Where Milton and I were in complete agreement was in applauding Osborne’s rendition of the two Contes op. 20 by Medtner (born Moscow 1880, died Golders Green 1951). This intense, powerful music is what Rachmaninov might have written had he any real ability as a composer. The second conte, in B minor, marked ‘menacingly’, and required by the composer to be played strictly in tempo throughout, is utterly terrifying in every respect. I hope that Osborne may be putting these interpretations on record soon.

His most recent recording includes the other item on Saturday’s programme, Book IV of the Esquisses of Charles-Valentin Alkan. These 49 miniatures (twice round the gamut and back to C major again) are a mini-encyclopaedia of this incredible composer’s world of sound and technique. The twelve items of Book IV (nos. 37-48) must however still be rather startling to any newcomer to this music. Some pieces radiate a Mendelssohnian innocence. Others are rather more disturbing: Les diablotins, in which fiendish note-clusters chew up the keyboard, anticipating Ives or Cowell; Héraclite et Démocrite, in which the gloomy and the laughing philosophers alternate and argue, with the latter obtaining a Pyrrhic victory; L’enharmonique in which we flail to grab hold of a defining key-note. The last piece, the serene and hypnotic En songe, quiet throughout, ends with an entirely unprepared-for fortissimo chord. Osborne writes of this as being ‘the shock of being suddenly jolted out of a daydream . . . According to taste, this is a moment of genius or idiocy’. In Osborne’s performance it was a moment of genius, albeit very eccentric genius. Listen to his recording and judge for yourself. Osborne is a most persuasive advocate.

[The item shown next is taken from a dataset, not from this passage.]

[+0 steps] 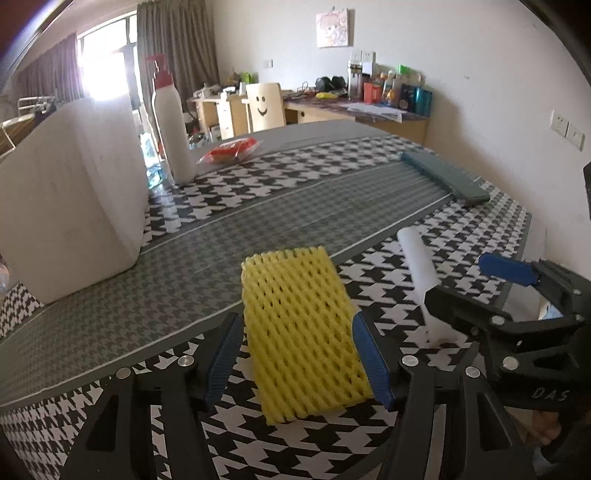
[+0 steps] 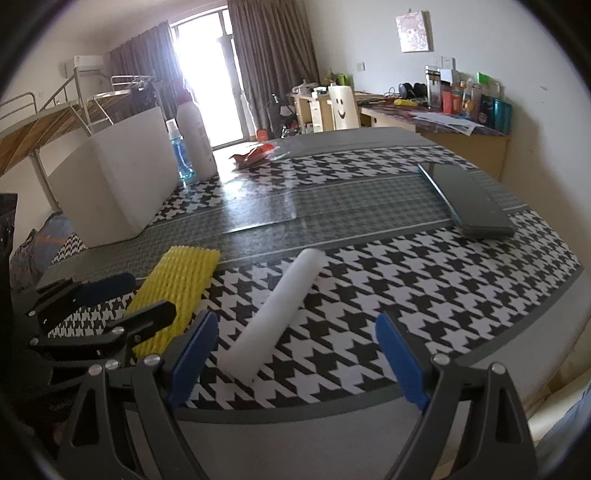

I know I go on only too often about Alkan, but the fact that he is at last gaining a toe-hold in concert repertoires goes to show that maybe I am on to something, after all. As Osborne himself writes ‘two years ago I would have though myself as likely to be selling baseball cards on the Shopping Channel’ as playing the music of Alkan; things change! A rap on the knuckles, by the way, of the writer of the programme-notes, Misha Donat: Alkan was not a ‘close friend’ of Georges Bizet — indeed, there is no evidence that they ever even met, although Alkan’s bastard, Delaborde, was only too close a friend of Bizet’s wife. But that is another story.

Steven Osborne has come a long way since he appeared as a finalist in the BBC Young Musician of the Year competition in 1988. On the evidence of this recital he is developing an exceptional mastery; I hope that he will extend this mastery in continuing to explore the repertoire, and also gain the audiences he deserves. I look forward to his future recitals.